In 2007 LifeCycle licensed the North American rights to FENOGLIDE to Sciele Pharma and in February of 2008 Sciele launched the product in the United States. In August of 2008 LifeCycle sold the North American royalty interest for FENOGLIDE to Cowen Healthcare Royalty Partners. After Shionogi Pharma acquired Sciele they continued to promote FENOGLIDE until August of 2010 at which time their license agreement was terminated and North American rights to FENOGLIDE were returned to Cowen Healthcare Royalty Partners.

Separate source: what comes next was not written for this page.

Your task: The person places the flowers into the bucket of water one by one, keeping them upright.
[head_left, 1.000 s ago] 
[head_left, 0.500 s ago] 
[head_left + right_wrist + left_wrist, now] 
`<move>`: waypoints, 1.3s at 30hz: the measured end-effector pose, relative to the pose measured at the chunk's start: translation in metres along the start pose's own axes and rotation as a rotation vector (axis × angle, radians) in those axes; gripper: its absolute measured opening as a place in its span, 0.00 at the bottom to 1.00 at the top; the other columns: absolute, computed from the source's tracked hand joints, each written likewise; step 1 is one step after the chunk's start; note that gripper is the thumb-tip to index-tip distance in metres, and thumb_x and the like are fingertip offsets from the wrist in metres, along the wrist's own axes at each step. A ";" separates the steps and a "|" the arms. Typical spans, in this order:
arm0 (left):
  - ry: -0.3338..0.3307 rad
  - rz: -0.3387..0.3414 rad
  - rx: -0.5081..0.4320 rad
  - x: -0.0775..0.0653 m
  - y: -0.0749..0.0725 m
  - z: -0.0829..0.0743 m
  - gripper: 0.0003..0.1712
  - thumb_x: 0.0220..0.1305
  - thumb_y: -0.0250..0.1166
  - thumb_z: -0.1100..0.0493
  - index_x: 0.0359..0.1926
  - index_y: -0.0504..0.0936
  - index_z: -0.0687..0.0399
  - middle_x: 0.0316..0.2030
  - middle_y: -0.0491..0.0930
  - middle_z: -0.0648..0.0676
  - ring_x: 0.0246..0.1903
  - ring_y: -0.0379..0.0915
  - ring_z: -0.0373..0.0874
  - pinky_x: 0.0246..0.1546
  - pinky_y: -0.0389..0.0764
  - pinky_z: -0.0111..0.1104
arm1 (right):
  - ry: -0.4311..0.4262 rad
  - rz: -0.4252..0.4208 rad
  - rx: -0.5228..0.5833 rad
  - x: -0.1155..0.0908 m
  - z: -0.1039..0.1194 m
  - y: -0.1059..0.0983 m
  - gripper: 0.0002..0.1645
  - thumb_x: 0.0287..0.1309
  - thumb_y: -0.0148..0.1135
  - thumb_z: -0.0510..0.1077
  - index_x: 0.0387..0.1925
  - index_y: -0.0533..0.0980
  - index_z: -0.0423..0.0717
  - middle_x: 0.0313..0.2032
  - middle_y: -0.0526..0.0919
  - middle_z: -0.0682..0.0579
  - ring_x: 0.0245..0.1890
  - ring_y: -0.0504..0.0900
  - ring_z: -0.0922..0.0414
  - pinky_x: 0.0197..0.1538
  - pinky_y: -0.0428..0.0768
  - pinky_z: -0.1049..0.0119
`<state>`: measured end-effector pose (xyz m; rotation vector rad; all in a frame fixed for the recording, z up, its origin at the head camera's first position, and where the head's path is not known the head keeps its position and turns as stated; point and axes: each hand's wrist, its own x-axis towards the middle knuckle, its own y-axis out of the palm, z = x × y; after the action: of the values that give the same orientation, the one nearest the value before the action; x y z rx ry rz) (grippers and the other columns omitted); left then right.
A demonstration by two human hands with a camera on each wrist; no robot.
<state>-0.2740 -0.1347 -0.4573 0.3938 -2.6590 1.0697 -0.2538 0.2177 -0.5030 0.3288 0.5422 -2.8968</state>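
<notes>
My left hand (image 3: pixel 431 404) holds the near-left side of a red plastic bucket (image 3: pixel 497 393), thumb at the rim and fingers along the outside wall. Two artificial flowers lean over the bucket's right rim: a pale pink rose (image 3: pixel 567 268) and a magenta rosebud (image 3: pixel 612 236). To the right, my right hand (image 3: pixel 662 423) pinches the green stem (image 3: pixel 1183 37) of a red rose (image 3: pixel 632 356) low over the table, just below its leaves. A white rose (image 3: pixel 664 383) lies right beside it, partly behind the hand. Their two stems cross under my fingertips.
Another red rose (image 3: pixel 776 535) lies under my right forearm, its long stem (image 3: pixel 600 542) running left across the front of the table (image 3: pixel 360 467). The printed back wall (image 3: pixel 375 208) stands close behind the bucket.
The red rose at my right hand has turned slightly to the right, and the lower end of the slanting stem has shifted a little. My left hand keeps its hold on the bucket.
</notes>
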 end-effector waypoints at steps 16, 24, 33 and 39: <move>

According to IMS Health peak sales of FENOGLIDE were approximately $23 million for the 12 months ended August 31, 2010 when Shionogi ended its promotion of the product.
Cowen Healthcare Royalty partners subsequently formed Shore Therapeutics as an operating company to commercialize FENOGLIDE through a small part-time contract sales force while seeking a new partner. For the 12 months ended October 31st, 2011 IMF Health reported total FENOGLIDE sales of $8.7 million. With regards to our transaction we have entered into an exclusive license agreement with Shore Therapeutics to commercialize FENOGLIDE tablets in the United States in two dosage strengths, a 40mg and a 120 mg.
Under the terms of the agreement Santarus is responsible for all commercial manufacturing and regulatory activities for FENOGLIDE. We will pay Shore an $11 million upfront fee and we will also pay Shore tiered royalties on net sales of FENOGLIDE as follows, a 5% royalty on net sales up to $10 million beginning in 2013, a 20% on net sales between $10 million and $20 million and 25% on net sales above $20 million. We are obligated to pay Shore a one-time success-based milestones of $2 million if a calendar year net sales exceed, or equal to or exceed $20 million and $3 million if calendar year net sales equal or exceed $30 million. The license agreement will remain in effect until Santarus ceases to commercialize FENOGLIDE in United States subject to the termination provisions that are outlined in the 8-K that Santarus filed yesterday with the Securities and Exchange Commission. I will now turn it back to Gerry.